A&D recently announced new 2-1 and 3-2-1 programs available for a broad range of loans, from standard, first-lien conventional products to second homes and non-qualified mortgages, It does not offer them for investor properties or on a lender-funded basis.

Reports that some Realtor referral partners were interested in accommodating seller concessions through temporary rate buydowns prompted the introduction at A&D, said Alex Suslov, who heads up the company’s capital markets team. The company originates in 36 states through brokers and a smaller retail channel.

While it’s too early to gauge the extent of the uptake for the buydowns, Suslov said the interest originators have seen comes from “millennials who are buying properties right now trying to build their future in the United States with slow steps.”

“They don’t want high payments right away, and they view homeownership as more beneficial than paying rent because they’re building some equity in the property instead of throwing their money away,” he added. 

Adding buydowns required a few weeks of operational improvements to accommodate the escrow accounts involved and adjustments in the rate discount for the loan’s amortization schedule, Suslov said.

Sales of the loans to the government-sponsored enterprises are relatively smooth as they’re included in regular mortgage-backed securities pools, he added. The ratings agencies typically require slightly higher credit enhancement for non-QM loans even though they’re qualified at their full rate due to the potential for payment shock, but the pricing adjustment is small so they’re still economical products, said Suslov.

Planet Home has long had temporary rate buydowns funded by third parties, but not until the second half of the year, when 30-year mortgage rates got as high as 7%, did they pick up steam, said Jim Loving, senior vice president, correspondent sales.

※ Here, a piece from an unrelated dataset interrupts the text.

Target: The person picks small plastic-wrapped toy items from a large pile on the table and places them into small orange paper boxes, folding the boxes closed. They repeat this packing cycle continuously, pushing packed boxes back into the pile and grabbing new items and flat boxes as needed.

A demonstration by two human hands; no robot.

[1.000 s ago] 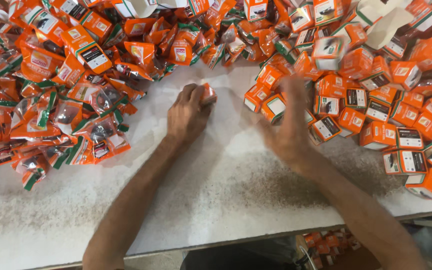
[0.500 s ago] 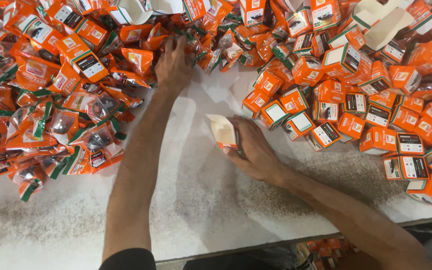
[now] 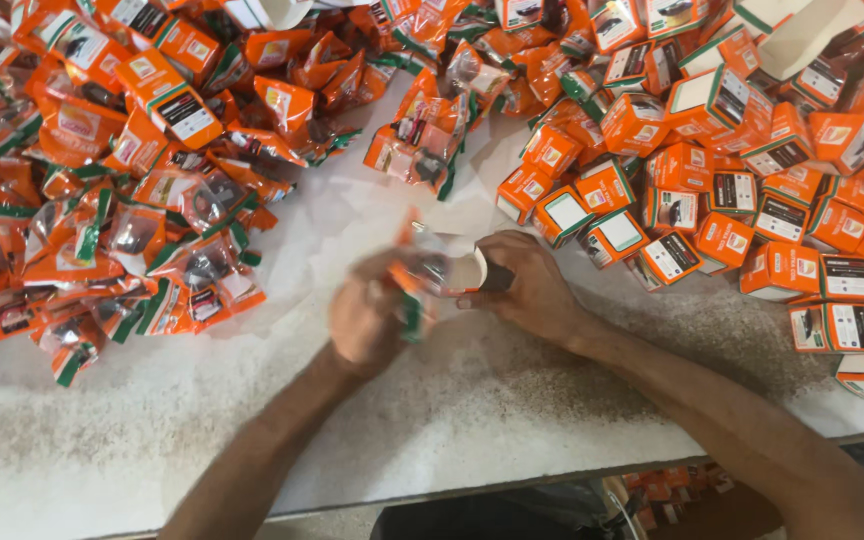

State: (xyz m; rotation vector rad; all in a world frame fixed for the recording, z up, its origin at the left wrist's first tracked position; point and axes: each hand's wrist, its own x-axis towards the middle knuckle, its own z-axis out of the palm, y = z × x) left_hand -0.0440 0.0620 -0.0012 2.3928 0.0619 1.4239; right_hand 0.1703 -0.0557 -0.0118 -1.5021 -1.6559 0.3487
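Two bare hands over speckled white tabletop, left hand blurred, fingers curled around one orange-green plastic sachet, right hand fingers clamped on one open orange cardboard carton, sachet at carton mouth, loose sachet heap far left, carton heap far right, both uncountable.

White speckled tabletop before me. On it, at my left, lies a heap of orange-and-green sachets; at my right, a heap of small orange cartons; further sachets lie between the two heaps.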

Loving estimated that roughly 10% of the mortgages sold to Planet Home by other lenders now have them.

“As soon as we hit that 7% threshold, we definitely saw a pickup in the interest in buydowns,” Loving said.

Rates have since dropped back closer to 6%. Loans with buydowns can be refinanced, which could help borrowers if rates continue to fall. Escrowed funds from a contributor get used to reduce the mortgage’s principal if that occurs, Loving said

The degree to which buydowns get used may differ by area based on the extent to which the market is competitive, and a buyer may be able to negotiate with a seller or builder willing to offer the concession.

That said, the majority of builders have been using buydowns to move inventory, according to a recent study by John Burns Real Estate Consulting. That study finds buydowns used most heavily in an area like the Southwest, and the least in Florida.